William Alexander Francis Browne was born in 1805 and was an early advocate of the humane psychiatric treatment of people suffering from mental illness. He was fascinated by and also an advocate of Phrenology, which states that the mind is the outcome of the material properties of the
brain and involves the measurement of bumps on the skull to predict mental traits. Although phrenology has been declared a pseudoscience in today’s day and age, this practice helped publicize the idea that the brain has different parts with specialized functions.

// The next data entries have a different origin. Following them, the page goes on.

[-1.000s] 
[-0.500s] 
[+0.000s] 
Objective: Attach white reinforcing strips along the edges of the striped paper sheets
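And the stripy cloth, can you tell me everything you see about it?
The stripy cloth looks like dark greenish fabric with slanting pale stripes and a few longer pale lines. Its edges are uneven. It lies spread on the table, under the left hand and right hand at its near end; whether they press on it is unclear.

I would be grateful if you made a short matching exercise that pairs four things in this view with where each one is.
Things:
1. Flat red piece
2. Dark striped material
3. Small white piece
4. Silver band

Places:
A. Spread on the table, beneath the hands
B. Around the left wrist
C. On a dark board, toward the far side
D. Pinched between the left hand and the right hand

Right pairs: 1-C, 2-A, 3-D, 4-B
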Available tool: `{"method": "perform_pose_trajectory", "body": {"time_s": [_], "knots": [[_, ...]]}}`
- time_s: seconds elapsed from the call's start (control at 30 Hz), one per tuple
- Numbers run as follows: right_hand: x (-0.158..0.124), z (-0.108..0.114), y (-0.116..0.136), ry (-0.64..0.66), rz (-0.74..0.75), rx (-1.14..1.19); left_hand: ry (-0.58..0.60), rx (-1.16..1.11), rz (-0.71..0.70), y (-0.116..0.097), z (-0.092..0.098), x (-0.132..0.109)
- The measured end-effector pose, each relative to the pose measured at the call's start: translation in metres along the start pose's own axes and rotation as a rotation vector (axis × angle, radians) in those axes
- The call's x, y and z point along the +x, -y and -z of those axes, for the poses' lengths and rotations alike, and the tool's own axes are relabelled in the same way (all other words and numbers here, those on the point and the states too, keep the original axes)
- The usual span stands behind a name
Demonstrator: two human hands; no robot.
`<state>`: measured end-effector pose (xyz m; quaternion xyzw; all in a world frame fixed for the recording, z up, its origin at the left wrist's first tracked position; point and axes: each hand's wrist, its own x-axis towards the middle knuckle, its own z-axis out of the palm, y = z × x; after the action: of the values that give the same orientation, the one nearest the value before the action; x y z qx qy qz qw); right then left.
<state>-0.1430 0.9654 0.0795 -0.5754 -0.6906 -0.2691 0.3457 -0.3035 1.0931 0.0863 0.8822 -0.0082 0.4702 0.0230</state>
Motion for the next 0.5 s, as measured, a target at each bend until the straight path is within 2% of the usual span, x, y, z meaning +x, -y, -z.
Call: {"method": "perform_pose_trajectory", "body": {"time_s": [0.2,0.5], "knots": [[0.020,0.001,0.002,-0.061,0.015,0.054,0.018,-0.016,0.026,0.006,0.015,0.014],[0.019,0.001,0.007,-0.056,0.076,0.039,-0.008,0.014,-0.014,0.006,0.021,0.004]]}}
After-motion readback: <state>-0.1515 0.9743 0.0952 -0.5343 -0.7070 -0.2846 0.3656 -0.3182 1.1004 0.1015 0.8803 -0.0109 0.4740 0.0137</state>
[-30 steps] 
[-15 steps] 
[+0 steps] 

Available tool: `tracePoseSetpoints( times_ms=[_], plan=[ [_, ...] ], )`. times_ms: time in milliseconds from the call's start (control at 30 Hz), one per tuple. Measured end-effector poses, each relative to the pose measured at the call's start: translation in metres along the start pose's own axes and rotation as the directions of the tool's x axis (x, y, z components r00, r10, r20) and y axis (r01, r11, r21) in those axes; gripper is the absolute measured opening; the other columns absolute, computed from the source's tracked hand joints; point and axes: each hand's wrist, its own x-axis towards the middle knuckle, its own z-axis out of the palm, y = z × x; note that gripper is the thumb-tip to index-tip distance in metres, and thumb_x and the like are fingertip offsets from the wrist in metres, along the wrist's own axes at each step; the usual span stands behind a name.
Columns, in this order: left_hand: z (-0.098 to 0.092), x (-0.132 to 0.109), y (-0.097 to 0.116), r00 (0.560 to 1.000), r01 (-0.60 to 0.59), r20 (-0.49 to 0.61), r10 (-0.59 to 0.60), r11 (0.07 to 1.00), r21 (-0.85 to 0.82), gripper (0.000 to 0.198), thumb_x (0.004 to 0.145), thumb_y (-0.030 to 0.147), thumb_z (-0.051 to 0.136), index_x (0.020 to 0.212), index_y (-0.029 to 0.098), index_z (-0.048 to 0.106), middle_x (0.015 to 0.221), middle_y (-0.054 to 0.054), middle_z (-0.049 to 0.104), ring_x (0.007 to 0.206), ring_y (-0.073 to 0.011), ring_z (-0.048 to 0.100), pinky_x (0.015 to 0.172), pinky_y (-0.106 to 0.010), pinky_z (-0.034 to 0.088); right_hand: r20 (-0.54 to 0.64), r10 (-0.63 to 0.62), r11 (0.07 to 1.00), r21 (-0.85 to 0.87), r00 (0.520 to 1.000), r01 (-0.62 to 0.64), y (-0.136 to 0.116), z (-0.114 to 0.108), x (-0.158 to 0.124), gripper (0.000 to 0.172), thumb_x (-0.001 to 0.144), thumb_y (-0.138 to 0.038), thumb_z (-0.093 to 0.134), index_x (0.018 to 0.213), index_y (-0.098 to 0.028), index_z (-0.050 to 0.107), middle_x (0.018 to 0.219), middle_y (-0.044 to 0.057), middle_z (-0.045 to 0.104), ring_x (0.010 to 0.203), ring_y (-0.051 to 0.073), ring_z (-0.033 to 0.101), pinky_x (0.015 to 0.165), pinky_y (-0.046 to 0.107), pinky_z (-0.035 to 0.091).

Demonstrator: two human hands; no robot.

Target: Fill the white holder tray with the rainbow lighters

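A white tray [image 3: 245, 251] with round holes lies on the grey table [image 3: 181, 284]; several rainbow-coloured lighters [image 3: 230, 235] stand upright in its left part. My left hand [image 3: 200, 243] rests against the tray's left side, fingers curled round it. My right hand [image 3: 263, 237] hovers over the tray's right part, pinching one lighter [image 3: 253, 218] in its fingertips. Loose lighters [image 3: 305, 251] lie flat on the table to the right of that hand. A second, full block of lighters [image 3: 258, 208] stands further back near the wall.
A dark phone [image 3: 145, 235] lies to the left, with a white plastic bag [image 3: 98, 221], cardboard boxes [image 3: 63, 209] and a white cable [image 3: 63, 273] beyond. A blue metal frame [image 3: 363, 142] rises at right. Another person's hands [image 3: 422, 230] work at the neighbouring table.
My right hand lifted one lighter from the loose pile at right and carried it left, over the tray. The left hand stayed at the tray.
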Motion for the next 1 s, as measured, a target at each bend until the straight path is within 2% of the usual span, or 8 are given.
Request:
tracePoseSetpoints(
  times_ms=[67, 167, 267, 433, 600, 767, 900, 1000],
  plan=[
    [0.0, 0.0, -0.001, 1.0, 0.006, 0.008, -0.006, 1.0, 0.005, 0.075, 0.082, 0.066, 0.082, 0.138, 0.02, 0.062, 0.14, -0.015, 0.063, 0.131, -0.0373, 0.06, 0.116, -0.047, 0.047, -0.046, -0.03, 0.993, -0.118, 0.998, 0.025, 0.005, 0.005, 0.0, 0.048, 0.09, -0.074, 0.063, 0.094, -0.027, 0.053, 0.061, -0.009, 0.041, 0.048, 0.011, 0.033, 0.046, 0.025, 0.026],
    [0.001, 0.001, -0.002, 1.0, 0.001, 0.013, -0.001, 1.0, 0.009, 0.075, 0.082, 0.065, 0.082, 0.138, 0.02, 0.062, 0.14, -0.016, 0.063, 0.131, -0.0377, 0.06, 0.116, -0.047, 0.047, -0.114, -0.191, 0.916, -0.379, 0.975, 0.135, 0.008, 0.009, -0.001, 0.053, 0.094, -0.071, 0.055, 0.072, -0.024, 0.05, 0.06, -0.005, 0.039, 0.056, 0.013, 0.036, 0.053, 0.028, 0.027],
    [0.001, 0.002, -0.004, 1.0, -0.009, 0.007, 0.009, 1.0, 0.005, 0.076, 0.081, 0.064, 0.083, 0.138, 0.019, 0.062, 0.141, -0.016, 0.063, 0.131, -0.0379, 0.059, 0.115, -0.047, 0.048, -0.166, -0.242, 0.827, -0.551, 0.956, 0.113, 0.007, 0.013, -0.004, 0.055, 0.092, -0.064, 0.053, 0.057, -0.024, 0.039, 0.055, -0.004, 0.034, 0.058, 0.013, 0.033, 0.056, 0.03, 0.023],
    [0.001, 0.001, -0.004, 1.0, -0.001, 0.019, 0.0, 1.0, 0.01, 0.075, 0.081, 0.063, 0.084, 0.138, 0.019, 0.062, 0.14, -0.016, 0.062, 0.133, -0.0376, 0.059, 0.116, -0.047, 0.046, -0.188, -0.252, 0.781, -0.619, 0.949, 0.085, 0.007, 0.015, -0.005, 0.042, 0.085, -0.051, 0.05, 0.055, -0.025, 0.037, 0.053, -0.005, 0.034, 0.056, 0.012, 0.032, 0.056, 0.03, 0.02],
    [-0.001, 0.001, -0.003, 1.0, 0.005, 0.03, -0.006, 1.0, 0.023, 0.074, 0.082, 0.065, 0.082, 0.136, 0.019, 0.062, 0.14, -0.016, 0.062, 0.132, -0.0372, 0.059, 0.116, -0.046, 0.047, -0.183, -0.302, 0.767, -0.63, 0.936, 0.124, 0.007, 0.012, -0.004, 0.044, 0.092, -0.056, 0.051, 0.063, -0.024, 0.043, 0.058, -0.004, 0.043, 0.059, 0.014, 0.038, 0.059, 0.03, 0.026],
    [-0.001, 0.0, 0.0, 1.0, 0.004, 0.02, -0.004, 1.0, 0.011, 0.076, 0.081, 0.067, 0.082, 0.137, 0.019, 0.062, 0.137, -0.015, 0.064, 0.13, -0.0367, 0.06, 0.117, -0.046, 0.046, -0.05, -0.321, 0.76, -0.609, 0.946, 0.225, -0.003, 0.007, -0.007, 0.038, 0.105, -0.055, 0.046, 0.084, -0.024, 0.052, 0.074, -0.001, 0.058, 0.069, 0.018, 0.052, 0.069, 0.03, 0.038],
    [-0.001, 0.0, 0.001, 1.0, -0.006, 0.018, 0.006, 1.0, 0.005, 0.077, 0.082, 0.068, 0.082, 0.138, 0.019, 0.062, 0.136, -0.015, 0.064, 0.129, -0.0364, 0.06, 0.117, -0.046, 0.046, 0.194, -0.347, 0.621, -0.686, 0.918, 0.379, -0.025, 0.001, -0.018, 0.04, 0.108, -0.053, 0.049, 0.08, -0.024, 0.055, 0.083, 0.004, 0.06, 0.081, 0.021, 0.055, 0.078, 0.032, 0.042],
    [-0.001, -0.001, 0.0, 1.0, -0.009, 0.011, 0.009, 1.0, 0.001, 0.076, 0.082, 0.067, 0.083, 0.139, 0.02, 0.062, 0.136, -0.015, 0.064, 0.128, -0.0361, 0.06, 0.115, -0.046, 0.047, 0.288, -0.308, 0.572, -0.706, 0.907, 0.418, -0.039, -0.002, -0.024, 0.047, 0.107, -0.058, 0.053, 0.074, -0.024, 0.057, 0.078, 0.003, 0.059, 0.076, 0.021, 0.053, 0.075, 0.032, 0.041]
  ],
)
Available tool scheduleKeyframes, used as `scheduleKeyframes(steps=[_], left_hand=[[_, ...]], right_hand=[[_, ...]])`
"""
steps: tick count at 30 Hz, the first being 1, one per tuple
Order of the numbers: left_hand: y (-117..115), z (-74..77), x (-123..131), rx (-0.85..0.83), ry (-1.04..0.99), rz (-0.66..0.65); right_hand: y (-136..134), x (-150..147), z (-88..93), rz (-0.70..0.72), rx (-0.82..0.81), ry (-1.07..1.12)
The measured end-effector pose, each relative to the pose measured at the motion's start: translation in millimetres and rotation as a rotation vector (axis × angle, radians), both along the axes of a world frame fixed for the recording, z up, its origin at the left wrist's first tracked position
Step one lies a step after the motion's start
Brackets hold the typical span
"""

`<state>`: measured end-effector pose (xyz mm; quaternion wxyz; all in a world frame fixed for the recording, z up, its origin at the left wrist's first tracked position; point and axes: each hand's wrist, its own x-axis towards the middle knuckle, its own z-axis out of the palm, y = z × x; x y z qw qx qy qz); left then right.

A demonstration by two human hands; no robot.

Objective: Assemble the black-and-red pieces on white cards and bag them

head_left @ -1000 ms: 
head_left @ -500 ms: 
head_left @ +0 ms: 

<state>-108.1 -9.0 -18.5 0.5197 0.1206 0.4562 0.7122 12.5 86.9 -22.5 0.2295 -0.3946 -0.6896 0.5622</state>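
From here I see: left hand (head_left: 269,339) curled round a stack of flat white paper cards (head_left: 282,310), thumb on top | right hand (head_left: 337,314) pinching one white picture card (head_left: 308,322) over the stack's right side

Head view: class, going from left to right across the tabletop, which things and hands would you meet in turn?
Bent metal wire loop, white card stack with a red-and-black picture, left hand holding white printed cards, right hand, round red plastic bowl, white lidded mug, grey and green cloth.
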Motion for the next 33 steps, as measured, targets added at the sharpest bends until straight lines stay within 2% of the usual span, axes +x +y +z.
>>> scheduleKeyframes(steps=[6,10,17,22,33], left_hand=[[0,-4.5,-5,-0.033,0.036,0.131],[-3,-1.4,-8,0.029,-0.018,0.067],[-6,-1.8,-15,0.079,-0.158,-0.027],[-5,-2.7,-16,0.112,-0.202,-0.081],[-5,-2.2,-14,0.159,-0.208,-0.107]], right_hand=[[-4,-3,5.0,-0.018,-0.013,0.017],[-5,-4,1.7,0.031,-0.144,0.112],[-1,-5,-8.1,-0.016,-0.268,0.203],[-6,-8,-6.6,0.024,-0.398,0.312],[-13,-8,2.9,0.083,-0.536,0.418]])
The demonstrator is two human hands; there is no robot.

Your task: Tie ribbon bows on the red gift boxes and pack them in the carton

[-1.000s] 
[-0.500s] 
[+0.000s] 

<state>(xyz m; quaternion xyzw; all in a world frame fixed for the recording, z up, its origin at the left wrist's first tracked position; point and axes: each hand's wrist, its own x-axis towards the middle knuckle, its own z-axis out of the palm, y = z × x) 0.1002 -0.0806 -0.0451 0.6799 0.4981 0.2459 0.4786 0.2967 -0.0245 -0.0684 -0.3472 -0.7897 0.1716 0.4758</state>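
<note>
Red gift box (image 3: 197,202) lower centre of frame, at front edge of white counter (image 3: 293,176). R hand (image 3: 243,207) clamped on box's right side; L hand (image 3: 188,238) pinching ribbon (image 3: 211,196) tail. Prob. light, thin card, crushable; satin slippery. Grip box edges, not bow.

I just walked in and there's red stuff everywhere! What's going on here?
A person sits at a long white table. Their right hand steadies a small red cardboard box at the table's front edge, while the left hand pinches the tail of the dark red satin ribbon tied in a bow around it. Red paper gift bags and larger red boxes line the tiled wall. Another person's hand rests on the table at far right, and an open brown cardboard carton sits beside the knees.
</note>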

At Montrose Asylum (1834–1838) in Angus and at the Crichton Royal in Dumfries (1838–1857), where Browne was appointed as the medical superintended, he introduced activities for patients including writing, group activity and drama, pioneered early forms of occupational therapy and art therapy, and initiated one of the earliest collections of artistic work by patients in a psychiatric hospital. In 1832-1834, Browne published a paper where he advocated that the mental illness has a material basis as a fault of the brain, not of the mind itself.
Browne made remarkable contributions to the treatment of the mentally ill throughout his career. He suggested that the higher incidence of mental illness among women during that era was the result of poorer education and inequalities. Browne gave frequent lectures on the reform of mental
institutions. In 1837 his lectures were published with the title What Asylums Were, Are, and Ought To Be, and set out his ideas of the ideal asylum of the future.